● Problem requirements: The listing below should be written out again word for word, please.

● Input data:
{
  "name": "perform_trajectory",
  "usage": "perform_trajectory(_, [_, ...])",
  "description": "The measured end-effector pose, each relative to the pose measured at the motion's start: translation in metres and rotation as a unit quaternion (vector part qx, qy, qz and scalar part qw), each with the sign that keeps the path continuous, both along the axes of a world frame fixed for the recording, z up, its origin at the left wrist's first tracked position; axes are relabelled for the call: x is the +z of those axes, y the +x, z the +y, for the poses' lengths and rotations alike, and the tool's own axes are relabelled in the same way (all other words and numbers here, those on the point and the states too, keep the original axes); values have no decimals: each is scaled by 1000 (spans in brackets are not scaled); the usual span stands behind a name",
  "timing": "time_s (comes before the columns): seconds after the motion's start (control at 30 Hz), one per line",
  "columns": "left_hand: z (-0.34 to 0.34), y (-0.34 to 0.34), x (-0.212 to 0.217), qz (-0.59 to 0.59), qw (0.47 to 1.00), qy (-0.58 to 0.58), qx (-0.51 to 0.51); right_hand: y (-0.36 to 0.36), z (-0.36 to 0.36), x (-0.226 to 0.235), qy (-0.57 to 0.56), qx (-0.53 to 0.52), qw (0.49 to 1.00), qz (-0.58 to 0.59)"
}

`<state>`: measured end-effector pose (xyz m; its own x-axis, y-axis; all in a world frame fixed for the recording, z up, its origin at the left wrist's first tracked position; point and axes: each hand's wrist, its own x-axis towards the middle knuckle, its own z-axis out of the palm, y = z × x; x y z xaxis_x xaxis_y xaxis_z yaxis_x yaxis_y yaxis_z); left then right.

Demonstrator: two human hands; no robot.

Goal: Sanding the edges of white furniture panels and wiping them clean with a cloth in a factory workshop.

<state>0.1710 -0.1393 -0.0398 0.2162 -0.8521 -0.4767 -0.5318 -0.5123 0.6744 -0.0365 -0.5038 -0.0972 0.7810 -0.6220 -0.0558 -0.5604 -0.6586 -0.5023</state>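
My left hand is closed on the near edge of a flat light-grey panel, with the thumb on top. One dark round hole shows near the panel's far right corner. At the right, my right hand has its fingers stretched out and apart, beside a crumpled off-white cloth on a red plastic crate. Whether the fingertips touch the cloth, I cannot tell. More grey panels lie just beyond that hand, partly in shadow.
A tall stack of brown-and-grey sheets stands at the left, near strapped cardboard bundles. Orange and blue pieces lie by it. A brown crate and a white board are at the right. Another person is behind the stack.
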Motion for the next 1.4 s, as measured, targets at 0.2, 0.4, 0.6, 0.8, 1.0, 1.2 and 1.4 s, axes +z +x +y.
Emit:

● Solution to the problem:
{
  "name": "perform_trajectory",
  "usage": "perform_trajectory(_, [_, ...])",
  "description": "The measured end-effector pose, each relative to the pose measured at the motion's start: translation in metres and rotation as a unit quaternion (vector part qx, qy, qz and scalar part qw), each with the sign that keeps the path continuous, both along the axes of a world frame fixed for the recording, z up, its origin at the left wrist's first tracked position; axes are relabelled for the call: x is the +z of those axes, y the +x, z the +y, for the poses' lengths and rotations alike, and the tool's own axes are relabelled in the same way (all other words and numbers here, those on the point and the states too, keep the original axes); values have no decimals: each is scaled by 1000 (spans in brackets are not scaled); the usual span stands behind a name",
  "timing": "time_s (comes before the columns): seconds after the motion's start (control at 30 Hz), one per line",
  "columns": "left_hand: z (-0.34 to 0.34), y (-0.34 to 0.34), x (-0.212 to 0.217), qz (-0.59 to 0.59), qw (0.47 to 1.00), qy (-0.58 to 0.58), qx (-0.51 to 0.51); right_hand: y (-0.36 to 0.36), z (-0.36 to 0.36), x (-0.226 to 0.235), qy (-0.57 to 0.56), qx (-0.53 to 0.52), qw (0.49 to 1.00), qz (-0.58 to 0.59)"
}

`<state>`: measured end-effector pose (xyz m; its own x-axis, y-axis; all in a world frame fixed for the recording, z up, its origin at the left wrist's first tracked position; point and axes: each hand's wrist, its own x-axis towards the middle knuckle, its own z-axis out of the palm, y = z × x; x y z xaxis_x xaxis_y xaxis_z yaxis_x yaxis_y yaxis_z); left then right.

Demonstrator: two human hands; no robot.

Goal: Sanding the edges of white furniture panels and wiping them clean with a cloth in a factory workshop.

<state>0.1710 -0.1393 -0.0398 0.2162 -0.8521 -0.4767 -0.5318 -0.5123 0.6744 -0.0365 -0.5038 -0.0972 0.7810 -0.6220 -0.0558 -0.5604 -0.6586 -0.5023</state>
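My left hand is closed on the near edge of a flat light-grey panel, with the thumb on top. One dark round hole shows near the panel's far right corner. At the right, my right hand has its fingers stretched out and apart, beside a crumpled off-white cloth on a red plastic crate. Whether the fingertips touch the cloth, I cannot tell. More grey panels lie just beyond that hand, partly in shadow.
A tall stack of brown-and-grey sheets stands at the left, near strapped cardboard bundles. Orange and blue pieces lie by it. A brown crate and a white board are at the right. Another person is behind the stack.
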Motion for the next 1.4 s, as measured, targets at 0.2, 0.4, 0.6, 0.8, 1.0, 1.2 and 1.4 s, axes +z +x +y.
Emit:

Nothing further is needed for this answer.